PROBLEM – Reproduce the listing below in its entirety. Change nothing.
*** SOURCE INFORMATION ***
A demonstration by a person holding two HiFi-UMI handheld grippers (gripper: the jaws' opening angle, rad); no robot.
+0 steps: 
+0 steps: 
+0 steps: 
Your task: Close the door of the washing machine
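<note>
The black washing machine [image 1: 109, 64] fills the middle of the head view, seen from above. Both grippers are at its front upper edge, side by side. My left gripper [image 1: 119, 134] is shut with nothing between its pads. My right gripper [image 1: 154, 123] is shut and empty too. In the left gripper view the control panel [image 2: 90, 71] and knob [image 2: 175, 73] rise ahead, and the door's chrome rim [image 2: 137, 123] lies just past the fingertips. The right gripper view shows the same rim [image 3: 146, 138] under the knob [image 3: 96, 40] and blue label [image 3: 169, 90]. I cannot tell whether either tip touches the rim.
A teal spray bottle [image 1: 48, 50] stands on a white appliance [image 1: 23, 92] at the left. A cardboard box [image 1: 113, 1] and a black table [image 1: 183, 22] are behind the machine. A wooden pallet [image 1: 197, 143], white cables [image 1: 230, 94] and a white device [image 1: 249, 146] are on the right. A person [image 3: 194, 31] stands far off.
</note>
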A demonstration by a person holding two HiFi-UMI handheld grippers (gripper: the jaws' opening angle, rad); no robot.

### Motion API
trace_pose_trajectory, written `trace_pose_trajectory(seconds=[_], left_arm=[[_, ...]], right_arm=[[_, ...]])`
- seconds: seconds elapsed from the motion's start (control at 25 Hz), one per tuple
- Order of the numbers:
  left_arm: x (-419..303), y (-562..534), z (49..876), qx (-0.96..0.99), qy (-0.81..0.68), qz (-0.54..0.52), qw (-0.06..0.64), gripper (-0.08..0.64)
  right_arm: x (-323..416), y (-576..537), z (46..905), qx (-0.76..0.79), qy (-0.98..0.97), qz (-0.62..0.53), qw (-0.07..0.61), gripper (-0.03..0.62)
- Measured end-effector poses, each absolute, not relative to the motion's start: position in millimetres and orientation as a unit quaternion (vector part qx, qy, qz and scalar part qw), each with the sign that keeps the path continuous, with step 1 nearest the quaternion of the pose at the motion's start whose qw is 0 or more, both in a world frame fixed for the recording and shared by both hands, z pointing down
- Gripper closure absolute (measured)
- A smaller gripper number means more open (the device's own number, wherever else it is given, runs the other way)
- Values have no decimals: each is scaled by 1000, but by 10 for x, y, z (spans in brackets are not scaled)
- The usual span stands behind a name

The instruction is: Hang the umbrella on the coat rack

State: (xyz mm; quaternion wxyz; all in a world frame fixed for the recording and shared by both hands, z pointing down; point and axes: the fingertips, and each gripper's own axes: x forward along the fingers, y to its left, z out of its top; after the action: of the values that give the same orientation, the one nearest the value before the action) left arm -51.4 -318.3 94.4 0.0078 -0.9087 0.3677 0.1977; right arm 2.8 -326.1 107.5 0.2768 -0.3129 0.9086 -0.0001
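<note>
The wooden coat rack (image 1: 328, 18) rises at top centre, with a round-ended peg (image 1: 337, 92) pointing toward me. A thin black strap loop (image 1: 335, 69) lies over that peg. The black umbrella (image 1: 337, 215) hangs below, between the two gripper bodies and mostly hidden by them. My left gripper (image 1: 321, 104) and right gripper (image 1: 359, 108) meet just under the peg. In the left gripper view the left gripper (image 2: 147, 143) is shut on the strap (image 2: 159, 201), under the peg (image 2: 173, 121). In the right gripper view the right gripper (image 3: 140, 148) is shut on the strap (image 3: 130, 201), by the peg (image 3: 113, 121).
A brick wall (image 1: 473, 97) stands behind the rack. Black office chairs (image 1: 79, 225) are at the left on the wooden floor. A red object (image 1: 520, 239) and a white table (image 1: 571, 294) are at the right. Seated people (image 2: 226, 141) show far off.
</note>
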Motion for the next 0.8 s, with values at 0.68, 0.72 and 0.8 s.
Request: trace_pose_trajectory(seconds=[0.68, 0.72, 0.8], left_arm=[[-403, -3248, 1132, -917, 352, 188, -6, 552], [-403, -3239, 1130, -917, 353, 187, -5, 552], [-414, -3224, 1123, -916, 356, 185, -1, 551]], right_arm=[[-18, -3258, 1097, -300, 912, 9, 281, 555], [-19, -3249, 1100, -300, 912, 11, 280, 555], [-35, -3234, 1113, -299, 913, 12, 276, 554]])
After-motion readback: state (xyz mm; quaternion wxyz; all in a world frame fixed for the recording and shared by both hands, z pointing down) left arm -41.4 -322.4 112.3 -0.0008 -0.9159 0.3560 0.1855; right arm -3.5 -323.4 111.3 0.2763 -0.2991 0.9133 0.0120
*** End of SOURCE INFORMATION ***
WRITTEN SOLUTION –
A demonstration by a person holding two HiFi-UMI handheld grippers (gripper: the jaws' opening angle, rad); no robot.
+0 steps: 
+0 steps: 
+0 steps: 
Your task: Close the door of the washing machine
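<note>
The black washing machine [image 1: 109, 64] fills the middle of the head view, seen from above. Both grippers are at its front upper edge, side by side. My left gripper [image 1: 119, 134] is shut with nothing between its pads. My right gripper [image 1: 154, 123] is shut and empty too. In the left gripper view the control panel [image 2: 90, 71] and knob [image 2: 175, 73] rise ahead, and the door's chrome rim [image 2: 137, 123] lies just past the fingertips. The right gripper view shows the same rim [image 3: 146, 138] under the knob [image 3: 96, 40] and blue label [image 3: 169, 90]. I cannot tell whether either tip touches the rim.
A teal spray bottle [image 1: 48, 50] stands on a white appliance [image 1: 23, 92] at the left. A cardboard box [image 1: 113, 1] and a black table [image 1: 183, 22] are behind the machine. A wooden pallet [image 1: 197, 143], white cables [image 1: 230, 94] and a white device [image 1: 249, 146] are on the right. A person [image 3: 194, 31] stands far off.
</note>
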A demonstration by a person holding two HiFi-UMI handheld grippers (gripper: the jaws' opening angle, rad); no robot.

### Motion API
trace_pose_trajectory, written `trace_pose_trajectory(seconds=[_], left_arm=[[_, ...]], right_arm=[[_, ...]])`
- seconds: seconds elapsed from the motion's start (control at 25 Hz), one per tuple
- Order of the numbers:
  left_arm: x (-419..303), y (-562..534), z (49..876), qx (-0.96..0.99), qy (-0.81..0.68), qz (-0.54..0.52), qw (-0.06..0.64), gripper (-0.08..0.64)
  right_arm: x (-323..416), y (-576..537), z (46..905), qx (-0.76..0.79), qy (-0.98..0.97), qz (-0.62..0.53), qw (-0.07..0.61), gripper (-0.03..0.62)
- Measured end-effector poses, each absolute, not relative to the motion's start: position in millimetres and orientation as a unit quaternion (vector part qx, qy, qz and scalar part qw), each with the sign that keeps the path continuous, with step 1 nearest the quaternion of the pose at the motion's start whose qw is 0 or more, both in a world frame fixed for the recording and shared by both hands, z pointing down
- Gripper closure absolute (measured)
- A smaller gripper number means more open (the device's own number, wherever else it is given, runs the other way)
- Values have no decimals: each is scaled by 1000, but by 10 for x, y, z (spans in brackets are not scaled)
- The usual span stands behind a name

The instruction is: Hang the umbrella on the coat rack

State: (xyz mm; quaternion wxyz; all in a world frame fixed for the recording and shared by both hands, z pointing down; point and axes: the fingertips, and each gripper's own axes: x forward along the fingers, y to its left, z out of its top; after the action: of the values that give the same orientation, the one nearest the value before the action) left arm -51.4 -318.3 94.4 0.0078 -0.9087 0.3677 0.1977; right arm 2.8 -326.1 107.5 0.2768 -0.3129 0.9086 -0.0001
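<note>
The wooden coat rack (image 1: 328, 18) rises at top centre, with a round-ended peg (image 1: 337, 92) pointing toward me. A thin black strap loop (image 1: 335, 69) lies over that peg. The black umbrella (image 1: 337, 215) hangs below, between the two gripper bodies and mostly hidden by them. My left gripper (image 1: 321, 104) and right gripper (image 1: 359, 108) meet just under the peg. In the left gripper view the left gripper (image 2: 147, 143) is shut on the strap (image 2: 159, 201), under the peg (image 2: 173, 121). In the right gripper view the right gripper (image 3: 140, 148) is shut on the strap (image 3: 130, 201), by the peg (image 3: 113, 121).
A brick wall (image 1: 473, 97) stands behind the rack. Black office chairs (image 1: 79, 225) are at the left on the wooden floor. A red object (image 1: 520, 239) and a white table (image 1: 571, 294) are at the right. Seated people (image 2: 226, 141) show far off.
</note>
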Motion for the next 0.8 s, with values at 0.68, 0.72 and 0.8 s.
Request: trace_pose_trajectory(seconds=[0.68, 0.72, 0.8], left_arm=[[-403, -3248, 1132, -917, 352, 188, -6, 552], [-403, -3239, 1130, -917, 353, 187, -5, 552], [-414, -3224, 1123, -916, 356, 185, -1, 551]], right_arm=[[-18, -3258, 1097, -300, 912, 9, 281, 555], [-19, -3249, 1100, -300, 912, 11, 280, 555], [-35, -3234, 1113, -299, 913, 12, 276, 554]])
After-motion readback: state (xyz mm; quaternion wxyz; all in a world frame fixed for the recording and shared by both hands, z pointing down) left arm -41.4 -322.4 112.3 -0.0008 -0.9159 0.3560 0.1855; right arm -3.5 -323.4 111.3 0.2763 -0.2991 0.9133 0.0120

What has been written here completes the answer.